> **ABOUT THIS EXERCISE**:
In the records below, find every line that contains "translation" and list it.

──────────

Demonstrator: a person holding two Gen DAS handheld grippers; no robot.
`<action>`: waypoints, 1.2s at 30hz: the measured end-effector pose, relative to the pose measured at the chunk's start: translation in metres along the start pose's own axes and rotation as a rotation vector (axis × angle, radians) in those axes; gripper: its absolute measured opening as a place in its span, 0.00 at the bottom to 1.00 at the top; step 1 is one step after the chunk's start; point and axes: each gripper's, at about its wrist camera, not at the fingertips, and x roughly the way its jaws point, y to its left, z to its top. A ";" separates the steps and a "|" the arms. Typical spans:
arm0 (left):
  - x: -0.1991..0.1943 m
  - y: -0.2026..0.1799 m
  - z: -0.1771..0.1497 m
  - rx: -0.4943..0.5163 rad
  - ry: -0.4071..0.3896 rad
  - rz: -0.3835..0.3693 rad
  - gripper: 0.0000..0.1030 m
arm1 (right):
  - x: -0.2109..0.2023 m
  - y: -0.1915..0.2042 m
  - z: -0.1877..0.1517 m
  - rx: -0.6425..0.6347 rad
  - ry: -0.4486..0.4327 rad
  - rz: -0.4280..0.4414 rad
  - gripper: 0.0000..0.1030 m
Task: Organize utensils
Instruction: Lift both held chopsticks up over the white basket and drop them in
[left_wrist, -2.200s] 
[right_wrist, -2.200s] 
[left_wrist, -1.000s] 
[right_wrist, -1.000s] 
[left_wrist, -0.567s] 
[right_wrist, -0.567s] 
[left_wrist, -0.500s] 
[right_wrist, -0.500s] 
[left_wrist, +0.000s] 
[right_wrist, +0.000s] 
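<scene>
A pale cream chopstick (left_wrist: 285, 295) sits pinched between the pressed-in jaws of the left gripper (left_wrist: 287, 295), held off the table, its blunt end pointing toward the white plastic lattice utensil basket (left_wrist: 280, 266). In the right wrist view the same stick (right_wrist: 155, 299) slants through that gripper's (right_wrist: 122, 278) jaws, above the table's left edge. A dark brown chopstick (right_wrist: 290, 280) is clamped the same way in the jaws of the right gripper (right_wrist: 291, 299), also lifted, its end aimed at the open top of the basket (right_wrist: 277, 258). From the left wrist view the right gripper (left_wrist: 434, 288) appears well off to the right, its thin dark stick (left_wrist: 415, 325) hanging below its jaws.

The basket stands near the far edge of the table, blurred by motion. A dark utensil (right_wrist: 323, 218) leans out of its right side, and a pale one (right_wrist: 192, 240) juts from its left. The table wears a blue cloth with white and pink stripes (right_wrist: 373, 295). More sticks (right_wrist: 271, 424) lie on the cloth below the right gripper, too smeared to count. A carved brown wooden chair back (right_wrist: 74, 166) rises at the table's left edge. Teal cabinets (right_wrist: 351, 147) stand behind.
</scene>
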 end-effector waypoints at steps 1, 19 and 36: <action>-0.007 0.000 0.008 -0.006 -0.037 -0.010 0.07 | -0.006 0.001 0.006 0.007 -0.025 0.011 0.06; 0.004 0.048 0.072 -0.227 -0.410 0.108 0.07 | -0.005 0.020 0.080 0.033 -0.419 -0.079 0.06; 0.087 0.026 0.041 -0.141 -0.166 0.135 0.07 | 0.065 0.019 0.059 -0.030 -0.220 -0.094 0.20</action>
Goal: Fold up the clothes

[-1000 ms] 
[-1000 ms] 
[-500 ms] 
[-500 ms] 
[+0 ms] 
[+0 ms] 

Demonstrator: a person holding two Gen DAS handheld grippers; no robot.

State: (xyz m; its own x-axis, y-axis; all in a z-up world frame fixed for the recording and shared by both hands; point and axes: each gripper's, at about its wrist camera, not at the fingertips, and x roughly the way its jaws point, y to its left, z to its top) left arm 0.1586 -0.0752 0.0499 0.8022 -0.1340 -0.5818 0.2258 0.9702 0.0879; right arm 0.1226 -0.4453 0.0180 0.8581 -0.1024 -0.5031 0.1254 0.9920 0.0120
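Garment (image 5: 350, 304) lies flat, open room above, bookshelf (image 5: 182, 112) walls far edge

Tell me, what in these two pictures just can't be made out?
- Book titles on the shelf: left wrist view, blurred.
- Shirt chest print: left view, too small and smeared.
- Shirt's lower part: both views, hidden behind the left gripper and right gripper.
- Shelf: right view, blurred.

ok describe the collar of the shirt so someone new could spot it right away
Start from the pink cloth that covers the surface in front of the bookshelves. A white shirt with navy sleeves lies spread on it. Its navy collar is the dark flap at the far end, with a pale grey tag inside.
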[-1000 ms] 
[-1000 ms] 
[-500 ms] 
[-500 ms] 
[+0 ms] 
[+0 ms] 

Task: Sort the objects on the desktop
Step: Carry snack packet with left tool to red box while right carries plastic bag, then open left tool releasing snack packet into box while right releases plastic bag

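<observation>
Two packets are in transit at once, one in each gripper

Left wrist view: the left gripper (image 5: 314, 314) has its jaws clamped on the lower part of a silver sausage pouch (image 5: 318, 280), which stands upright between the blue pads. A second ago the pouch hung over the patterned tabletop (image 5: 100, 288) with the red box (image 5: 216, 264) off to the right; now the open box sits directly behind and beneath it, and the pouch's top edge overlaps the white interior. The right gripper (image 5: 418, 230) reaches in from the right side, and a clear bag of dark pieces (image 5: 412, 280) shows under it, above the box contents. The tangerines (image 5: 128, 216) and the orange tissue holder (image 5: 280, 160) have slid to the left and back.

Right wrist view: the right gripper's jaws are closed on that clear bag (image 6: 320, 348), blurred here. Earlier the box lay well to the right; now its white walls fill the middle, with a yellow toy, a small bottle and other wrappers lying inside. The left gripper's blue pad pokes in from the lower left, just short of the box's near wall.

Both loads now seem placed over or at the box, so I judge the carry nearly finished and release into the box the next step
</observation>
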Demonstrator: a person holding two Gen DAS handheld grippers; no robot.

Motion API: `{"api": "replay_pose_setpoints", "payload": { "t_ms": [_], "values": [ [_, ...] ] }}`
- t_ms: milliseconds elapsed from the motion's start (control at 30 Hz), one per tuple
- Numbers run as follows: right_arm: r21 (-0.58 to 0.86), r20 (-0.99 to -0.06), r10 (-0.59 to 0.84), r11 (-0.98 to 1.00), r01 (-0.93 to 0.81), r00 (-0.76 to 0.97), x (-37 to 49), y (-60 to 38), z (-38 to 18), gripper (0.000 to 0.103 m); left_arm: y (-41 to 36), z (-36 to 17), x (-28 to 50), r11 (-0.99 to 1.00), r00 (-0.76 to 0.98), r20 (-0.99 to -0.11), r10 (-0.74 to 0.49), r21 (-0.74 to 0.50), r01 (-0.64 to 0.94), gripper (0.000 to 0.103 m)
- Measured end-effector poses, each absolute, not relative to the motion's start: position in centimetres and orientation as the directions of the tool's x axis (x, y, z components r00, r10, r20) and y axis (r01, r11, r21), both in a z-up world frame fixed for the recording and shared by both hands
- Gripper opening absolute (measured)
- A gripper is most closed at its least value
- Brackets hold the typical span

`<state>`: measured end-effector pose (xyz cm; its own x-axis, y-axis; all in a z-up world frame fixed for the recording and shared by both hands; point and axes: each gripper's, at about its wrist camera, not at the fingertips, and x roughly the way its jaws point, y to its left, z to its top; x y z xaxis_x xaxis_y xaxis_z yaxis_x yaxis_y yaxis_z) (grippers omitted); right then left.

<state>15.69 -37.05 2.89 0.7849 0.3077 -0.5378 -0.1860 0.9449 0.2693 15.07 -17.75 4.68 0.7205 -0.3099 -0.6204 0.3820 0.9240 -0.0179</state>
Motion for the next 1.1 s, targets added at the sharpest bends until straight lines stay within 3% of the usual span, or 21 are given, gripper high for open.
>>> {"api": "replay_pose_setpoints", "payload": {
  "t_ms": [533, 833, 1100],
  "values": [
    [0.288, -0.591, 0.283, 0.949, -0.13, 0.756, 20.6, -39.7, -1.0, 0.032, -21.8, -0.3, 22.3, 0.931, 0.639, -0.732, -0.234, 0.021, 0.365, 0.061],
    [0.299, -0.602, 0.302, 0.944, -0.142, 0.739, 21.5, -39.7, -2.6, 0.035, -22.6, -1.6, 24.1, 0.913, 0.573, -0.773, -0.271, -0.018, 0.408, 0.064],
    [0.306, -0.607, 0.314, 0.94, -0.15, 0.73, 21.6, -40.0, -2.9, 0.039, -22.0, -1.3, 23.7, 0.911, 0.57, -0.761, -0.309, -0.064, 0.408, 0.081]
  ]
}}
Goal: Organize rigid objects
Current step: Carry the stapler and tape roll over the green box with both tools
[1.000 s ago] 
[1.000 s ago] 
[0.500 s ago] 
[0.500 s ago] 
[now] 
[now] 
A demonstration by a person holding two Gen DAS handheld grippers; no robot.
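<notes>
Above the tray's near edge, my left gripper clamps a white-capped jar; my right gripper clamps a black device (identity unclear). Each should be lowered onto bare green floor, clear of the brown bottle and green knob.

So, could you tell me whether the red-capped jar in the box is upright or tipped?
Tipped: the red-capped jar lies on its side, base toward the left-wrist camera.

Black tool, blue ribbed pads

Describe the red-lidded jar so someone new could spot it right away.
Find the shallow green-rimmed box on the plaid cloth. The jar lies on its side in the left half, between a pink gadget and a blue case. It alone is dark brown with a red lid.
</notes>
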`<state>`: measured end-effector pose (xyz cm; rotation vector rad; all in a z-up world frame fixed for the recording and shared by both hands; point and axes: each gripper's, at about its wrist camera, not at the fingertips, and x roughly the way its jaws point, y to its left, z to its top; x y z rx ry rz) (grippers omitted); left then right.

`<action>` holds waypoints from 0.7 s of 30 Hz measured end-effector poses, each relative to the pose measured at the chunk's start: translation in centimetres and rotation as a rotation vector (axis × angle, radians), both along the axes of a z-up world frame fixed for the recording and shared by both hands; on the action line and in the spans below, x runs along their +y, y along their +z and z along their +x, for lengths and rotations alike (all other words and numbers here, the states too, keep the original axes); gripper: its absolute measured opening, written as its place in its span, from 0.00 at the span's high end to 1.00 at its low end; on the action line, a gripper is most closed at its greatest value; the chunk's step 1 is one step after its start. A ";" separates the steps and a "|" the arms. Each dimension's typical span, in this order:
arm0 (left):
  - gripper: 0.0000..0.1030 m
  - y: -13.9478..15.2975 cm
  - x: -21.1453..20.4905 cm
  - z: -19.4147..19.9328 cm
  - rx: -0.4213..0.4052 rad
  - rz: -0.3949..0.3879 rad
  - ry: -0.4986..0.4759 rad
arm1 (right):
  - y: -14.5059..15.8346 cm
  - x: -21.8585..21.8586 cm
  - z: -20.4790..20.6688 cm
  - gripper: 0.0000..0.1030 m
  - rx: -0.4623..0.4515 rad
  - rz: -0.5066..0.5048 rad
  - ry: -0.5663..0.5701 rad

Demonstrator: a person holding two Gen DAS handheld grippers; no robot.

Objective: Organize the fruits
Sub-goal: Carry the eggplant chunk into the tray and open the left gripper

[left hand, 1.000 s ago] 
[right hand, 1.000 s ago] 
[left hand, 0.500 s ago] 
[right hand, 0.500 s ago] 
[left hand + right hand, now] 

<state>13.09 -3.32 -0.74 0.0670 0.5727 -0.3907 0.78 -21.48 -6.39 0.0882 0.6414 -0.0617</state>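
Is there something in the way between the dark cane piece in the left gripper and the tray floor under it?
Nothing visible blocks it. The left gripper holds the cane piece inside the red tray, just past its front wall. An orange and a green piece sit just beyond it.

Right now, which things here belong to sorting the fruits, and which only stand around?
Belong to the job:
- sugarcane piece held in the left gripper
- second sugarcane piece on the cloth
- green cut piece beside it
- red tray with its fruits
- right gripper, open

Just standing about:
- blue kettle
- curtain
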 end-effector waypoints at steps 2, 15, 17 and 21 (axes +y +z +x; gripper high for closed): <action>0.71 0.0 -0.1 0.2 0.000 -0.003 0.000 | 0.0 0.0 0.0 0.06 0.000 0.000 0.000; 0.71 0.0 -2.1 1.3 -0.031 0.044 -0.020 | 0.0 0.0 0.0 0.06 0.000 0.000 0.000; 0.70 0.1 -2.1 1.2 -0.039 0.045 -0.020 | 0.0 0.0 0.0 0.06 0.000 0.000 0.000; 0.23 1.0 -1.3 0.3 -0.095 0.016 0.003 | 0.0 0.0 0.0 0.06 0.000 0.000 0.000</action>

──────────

> **REPLY**:
`<action>`: waypoints, 1.2s at 30hz: the measured end-effector pose, relative to the pose measured at the chunk's start: translation in metres along the start pose's own axes and rotation as a rotation vector (axis × angle, radians) in those axes; gripper: its absolute measured opening as a place in its span, 0.00 at the bottom to 1.00 at the top; step 1 is one step after the chunk's start; point and axes: each gripper's, at about its wrist camera, not at the fingertips, and x roughly the way its jaws point, y to its left, z to its top. A ";" separates the steps and a "|" the arms. Typical spans:
`<action>` holds waypoints from 0.7 s of 30 Hz measured end-effector poses, each relative to the pose measured at the chunk's start: translation in centimetres and rotation as a rotation vector (axis × angle, radians), both along the axes of a z-up world frame fixed for the recording and shared by both hands; on the action line and in the spans below, x runs along their +y, y along their +z and z along their +x, for lengths and rotations alike (all other words and numbers here, the states too, keep the original axes); gripper: its absolute measured opening, written as its place in its span, from 0.00 at the span's high end to 1.00 at its low end; on the action line, a gripper is most closed at its greatest value; the chunk's step 1 is one step after its start. A ";" separates the steps and a "|" the arms. Each dimension's typical span, in this order:

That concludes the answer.